▸ **What is expected**
Every line of the data must be set down exactly as shown.

▸ **Entries supplied**
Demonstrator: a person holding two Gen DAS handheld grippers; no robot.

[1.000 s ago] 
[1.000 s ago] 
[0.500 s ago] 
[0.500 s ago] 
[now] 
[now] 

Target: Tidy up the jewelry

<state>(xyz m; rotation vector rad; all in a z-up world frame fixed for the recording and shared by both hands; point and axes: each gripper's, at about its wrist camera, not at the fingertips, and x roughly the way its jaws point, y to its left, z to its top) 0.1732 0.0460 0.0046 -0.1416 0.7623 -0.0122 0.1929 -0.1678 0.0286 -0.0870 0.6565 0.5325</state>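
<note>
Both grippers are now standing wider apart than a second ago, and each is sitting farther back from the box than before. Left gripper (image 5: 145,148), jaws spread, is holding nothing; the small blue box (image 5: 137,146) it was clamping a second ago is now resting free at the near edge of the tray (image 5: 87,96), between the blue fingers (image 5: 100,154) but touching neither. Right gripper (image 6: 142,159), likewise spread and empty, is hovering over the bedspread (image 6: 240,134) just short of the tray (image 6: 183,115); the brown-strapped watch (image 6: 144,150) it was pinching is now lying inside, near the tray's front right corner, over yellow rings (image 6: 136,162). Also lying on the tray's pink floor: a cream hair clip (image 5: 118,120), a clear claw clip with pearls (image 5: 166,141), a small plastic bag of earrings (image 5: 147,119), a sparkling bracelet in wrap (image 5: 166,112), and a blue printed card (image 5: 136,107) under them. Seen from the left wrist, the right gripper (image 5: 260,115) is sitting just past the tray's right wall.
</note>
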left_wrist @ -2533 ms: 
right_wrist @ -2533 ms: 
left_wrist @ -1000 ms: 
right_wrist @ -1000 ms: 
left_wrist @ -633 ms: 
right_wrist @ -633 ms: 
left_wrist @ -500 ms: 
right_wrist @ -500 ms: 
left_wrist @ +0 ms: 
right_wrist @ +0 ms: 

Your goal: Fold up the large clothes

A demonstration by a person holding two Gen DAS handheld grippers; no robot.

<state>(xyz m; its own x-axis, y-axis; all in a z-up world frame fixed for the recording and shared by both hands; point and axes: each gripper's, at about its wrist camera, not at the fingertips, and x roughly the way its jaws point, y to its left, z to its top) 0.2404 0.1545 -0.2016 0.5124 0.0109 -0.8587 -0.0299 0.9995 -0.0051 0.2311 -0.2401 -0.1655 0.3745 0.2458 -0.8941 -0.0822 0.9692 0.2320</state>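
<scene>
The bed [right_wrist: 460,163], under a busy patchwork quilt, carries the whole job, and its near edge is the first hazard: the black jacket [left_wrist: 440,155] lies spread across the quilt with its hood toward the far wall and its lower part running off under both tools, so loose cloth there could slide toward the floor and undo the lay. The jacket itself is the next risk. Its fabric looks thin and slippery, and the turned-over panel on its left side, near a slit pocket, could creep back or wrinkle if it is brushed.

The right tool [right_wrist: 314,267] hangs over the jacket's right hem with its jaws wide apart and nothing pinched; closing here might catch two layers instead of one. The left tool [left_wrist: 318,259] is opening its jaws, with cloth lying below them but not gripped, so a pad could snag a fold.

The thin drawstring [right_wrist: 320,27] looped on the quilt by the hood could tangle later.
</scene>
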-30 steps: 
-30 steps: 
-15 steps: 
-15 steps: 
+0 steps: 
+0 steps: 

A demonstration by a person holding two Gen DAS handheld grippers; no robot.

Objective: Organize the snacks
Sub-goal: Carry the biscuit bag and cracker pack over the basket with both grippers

▸ **Answer section**
Demonstrator: a person holding two Gen DAS handheld grippers; no robot.

[1.000 s ago] 
[1.000 s ago] 
[0.500 s ago] 
[0.500 s ago] 
[now] 
[now] 

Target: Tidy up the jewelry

<state>(xyz m; rotation vector rad; all in a z-up world frame fixed for the recording and shared by both hands; point and axes: each gripper's, at about its wrist camera, not at the fingertips, and x roughly the way its jaws point, y to its left, z to its top) 0.1732 0.0460 0.0046 -0.1416 0.7623 -0.0122 0.1929 -0.1678 0.0286 -0.0870 0.6565 0.5325</state>
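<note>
Both grippers are now standing wider apart than a second ago, and each is sitting farther back from the box than before. Left gripper (image 5: 145,148), jaws spread, is holding nothing; the small blue box (image 5: 137,146) it was clamping a second ago is now resting free at the near edge of the tray (image 5: 87,96), between the blue fingers (image 5: 100,154) but touching neither. Right gripper (image 6: 142,159), likewise spread and empty, is hovering over the bedspread (image 6: 240,134) just short of the tray (image 6: 183,115); the brown-strapped watch (image 6: 144,150) it was pinching is now lying inside, near the tray's front right corner, over yellow rings (image 6: 136,162). Also lying on the tray's pink floor: a cream hair clip (image 5: 118,120), a clear claw clip with pearls (image 5: 166,141), a small plastic bag of earrings (image 5: 147,119), a sparkling bracelet in wrap (image 5: 166,112), and a blue printed card (image 5: 136,107) under them. Seen from the left wrist, the right gripper (image 5: 260,115) is sitting just past the tray's right wall.
</note>
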left_wrist @ -2533 ms: 
right_wrist @ -2533 ms: 
left_wrist @ -1000 ms: 
right_wrist @ -1000 ms: 
left_wrist @ -633 ms: 
right_wrist @ -633 ms: 
left_wrist @ -500 ms: 
right_wrist @ -500 ms: 
left_wrist @ +0 ms: 
right_wrist @ +0 ms: 

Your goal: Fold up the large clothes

A demonstration by a person holding two Gen DAS handheld grippers; no robot.

<state>(xyz m; its own x-axis, y-axis; all in a z-up world frame fixed for the recording and shared by both hands; point and axes: each gripper's, at about its wrist camera, not at the fingertips, and x roughly the way its jaws point, y to its left, z to its top) 0.2404 0.1545 -0.2016 0.5124 0.0109 -0.8587 -0.0299 0.9995 -0.0051 0.2311 -0.2401 -0.1655 0.3745 0.2458 -0.8941 -0.0822 0.9692 0.2320</state>
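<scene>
The bed [right_wrist: 460,163], under a busy patchwork quilt, carries the whole job, and its near edge is the first hazard: the black jacket [left_wrist: 440,155] lies spread across the quilt with its hood toward the far wall and its lower part running off under both tools, so loose cloth there could slide toward the floor and undo the lay. The jacket itself is the next risk. Its fabric looks thin and slippery, and the turned-over panel on its left side, near a slit pocket, could creep back or wrinkle if it is brushed.

The right tool [right_wrist: 314,267] hangs over the jacket's right hem with its jaws wide apart and nothing pinched; closing here might catch two layers instead of one. The left tool [left_wrist: 318,259] is opening its jaws, with cloth lying below them but not gripped, so a pad could snag a fold.

The thin drawstring [right_wrist: 320,27] looped on the quilt by the hood could tangle later.
</scene>
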-30 steps: 
-30 steps: 
-15 steps: 
-15 steps: 
+0 steps: 
+0 steps: 

A demonstration by a person holding two Gen DAS handheld grippers; no robot.

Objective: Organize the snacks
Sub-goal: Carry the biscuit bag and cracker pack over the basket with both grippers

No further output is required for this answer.